Other Preparations for Spring Blooms

In addition to overwintering plants, I’ve also been planning for more spring blooms. As I’ve removed spent plants, I’ve added spring bulbs to the garden.

Now is the perfect time for planting spring bulbs in Zone 7; however, it’s important to check your Zone for preferred planting times.

In addition, refer to individual bulb packaging for planting instructions.

My friend Stacy at Stacy Ling Brick and Blooms has mastered keeping her garden in bloom from early spring until fall.
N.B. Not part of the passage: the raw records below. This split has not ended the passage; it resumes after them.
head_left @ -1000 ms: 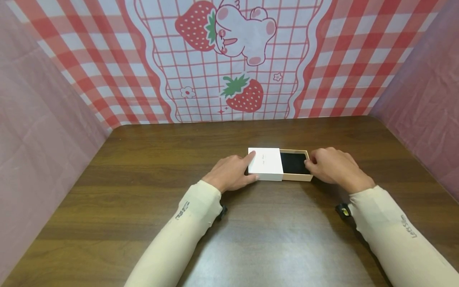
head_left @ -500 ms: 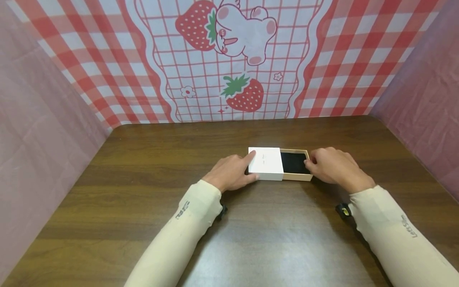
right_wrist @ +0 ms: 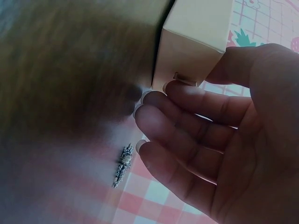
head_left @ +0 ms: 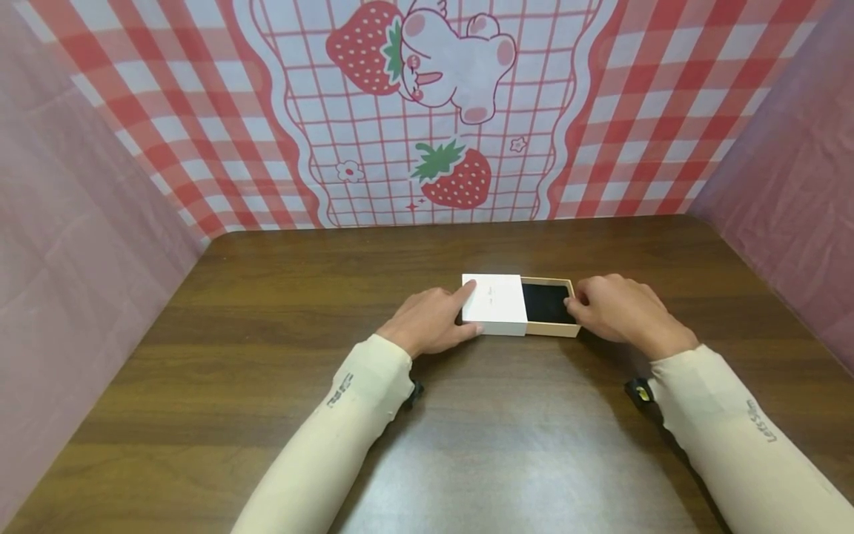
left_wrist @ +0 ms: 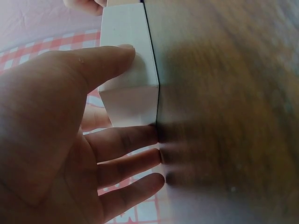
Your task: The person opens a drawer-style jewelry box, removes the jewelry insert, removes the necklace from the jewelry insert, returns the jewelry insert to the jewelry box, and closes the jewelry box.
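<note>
A small box lies flat on the wooden table, its white sleeve [head_left: 494,300] printed with faint lettering. Out of the sleeve's right side sticks a tan drawer [head_left: 552,329], partly pulled out, with a black pad [head_left: 544,302] inside. My left hand [head_left: 430,320] grips the sleeve: thumb on the near side, index finger over the top. In the left wrist view the other fingers stretch past the sleeve's end. My right hand [head_left: 617,308] pinches the drawer's end wall, thumb inside and fingers outside. Beyond those fingers, a silver ornate piece [right_wrist: 123,165] shows only in the right wrist view.
The brown wooden table [head_left: 280,297] reaches back to a red-and-white checked cloth [head_left: 640,111] with strawberries. Pink cloth [head_left: 87,185] hangs at the left side, and more at the right. A dark wrist device [head_left: 640,391] sits below the right cuff.
</note>
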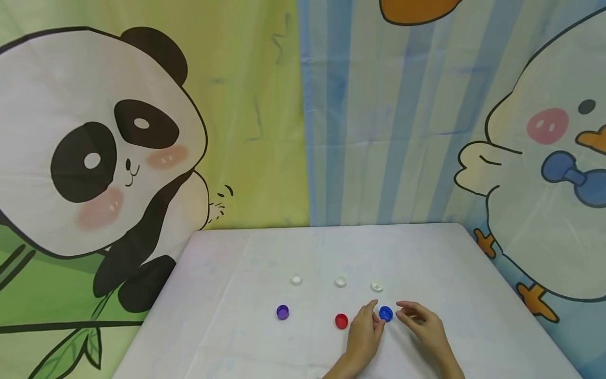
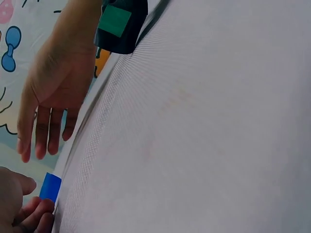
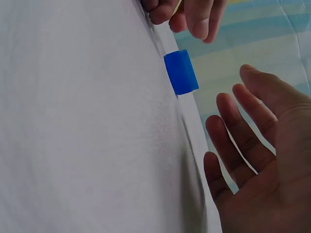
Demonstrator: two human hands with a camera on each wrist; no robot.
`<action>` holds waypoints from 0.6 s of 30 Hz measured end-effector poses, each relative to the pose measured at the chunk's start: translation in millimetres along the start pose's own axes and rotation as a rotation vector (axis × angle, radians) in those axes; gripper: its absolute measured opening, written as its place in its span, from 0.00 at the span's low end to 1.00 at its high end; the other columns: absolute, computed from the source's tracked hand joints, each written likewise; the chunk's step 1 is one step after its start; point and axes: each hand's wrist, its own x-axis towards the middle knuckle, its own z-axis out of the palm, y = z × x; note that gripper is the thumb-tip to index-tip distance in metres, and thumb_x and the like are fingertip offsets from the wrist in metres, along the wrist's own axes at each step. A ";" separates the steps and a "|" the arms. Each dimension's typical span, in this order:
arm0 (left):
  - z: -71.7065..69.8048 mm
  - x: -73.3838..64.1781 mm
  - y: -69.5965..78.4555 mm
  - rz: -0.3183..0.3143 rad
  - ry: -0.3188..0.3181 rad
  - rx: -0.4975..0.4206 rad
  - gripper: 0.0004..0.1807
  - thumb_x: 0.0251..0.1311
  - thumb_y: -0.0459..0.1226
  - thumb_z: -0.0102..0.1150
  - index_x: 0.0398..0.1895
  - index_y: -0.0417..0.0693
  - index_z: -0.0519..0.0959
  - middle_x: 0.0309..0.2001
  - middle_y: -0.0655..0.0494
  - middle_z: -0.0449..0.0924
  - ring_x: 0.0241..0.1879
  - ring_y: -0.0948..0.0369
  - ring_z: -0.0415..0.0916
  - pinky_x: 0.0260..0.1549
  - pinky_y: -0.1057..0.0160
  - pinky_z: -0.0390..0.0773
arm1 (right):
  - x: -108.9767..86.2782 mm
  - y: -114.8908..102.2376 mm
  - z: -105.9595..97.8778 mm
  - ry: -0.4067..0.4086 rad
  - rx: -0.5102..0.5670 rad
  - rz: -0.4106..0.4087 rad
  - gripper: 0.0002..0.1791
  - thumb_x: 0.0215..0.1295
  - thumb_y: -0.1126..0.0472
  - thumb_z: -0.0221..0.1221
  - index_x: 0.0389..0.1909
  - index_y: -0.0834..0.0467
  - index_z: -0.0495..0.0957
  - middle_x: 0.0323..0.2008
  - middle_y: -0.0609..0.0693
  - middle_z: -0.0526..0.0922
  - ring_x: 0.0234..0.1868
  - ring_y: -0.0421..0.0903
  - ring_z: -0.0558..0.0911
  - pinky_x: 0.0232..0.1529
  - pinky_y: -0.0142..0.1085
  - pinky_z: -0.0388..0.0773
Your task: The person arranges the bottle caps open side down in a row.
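A blue bottle cap (image 1: pixel 385 314) sits on the white table between my two hands. My left hand (image 1: pixel 365 331) is just to its left, fingers loosely bent; in the right wrist view a small gap shows between those fingers and the blue cap (image 3: pixel 181 72). On the other side my right hand (image 1: pixel 428 330) hovers with spread, relaxed fingers, holding nothing. Its palm and separate fingers are plain in the right wrist view. A red cap (image 1: pixel 341 321) lies just left of my left hand, and a purple cap (image 1: pixel 282 312) is farther left.
Behind the coloured caps lie three small white round pieces: one at left (image 1: pixel 296 280), a middle piece (image 1: pixel 340 282) and a right piece (image 1: pixel 376 287). Cartoon curtains (image 1: pixel 255 116) hang beyond the table's far edge. A dark wrist device with a green patch (image 2: pixel 115 22) shows on my right wrist.
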 end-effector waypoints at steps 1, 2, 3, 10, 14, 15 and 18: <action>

For additional information about planting your spring bulbs, check out this post from Stacy.

We all need a little help from our friends, and all the information I’ve gathered for this post is based on results from those with more experience than myself. I hope you’ll visit their websites to gain more gardening and planting tips.

You may also like How to Split A Lilac Bush.

How to Save Plants Over Winter to Save Money in the Spring

Lorri

Thursday 2nd of June 2022

Hi Rachel.... now that we are in spring of 2022.. how did yr geraniums and ferns overwinter? I tried for the first time to bring in my fern... I put it in filtered light and spritzed it every day, only gave it water when dry. It lasted all winter ..I live in 7B area so I brought it outside in Early May and it is getting new fronds. I did talk to it...saying you can do it!!

Rachel

Thursday 2nd of June 2022

Lorri, Everything did great. It took my ferns awhile to come back out but overall it was a great success.

Cindy@CountyRoad407

Thursday 12th of November 2020

Great tips. Mine have already died for the year so maybe next year I'll give this a try. Ha! Who am I kidding. I'll just kill those too. Thank you for sharing over at the Farmhouse Friday link party. Hope you link up again. We love your stuff! Pinned :)

rahrags@gmail.com

Monday 16th of November 2020

Cindy, I really appreciate this. Rachel

Kelly

Saturday 7th of November 2020

Wow, thank you Rachel for all of these amazing tips!!! I am pinning this!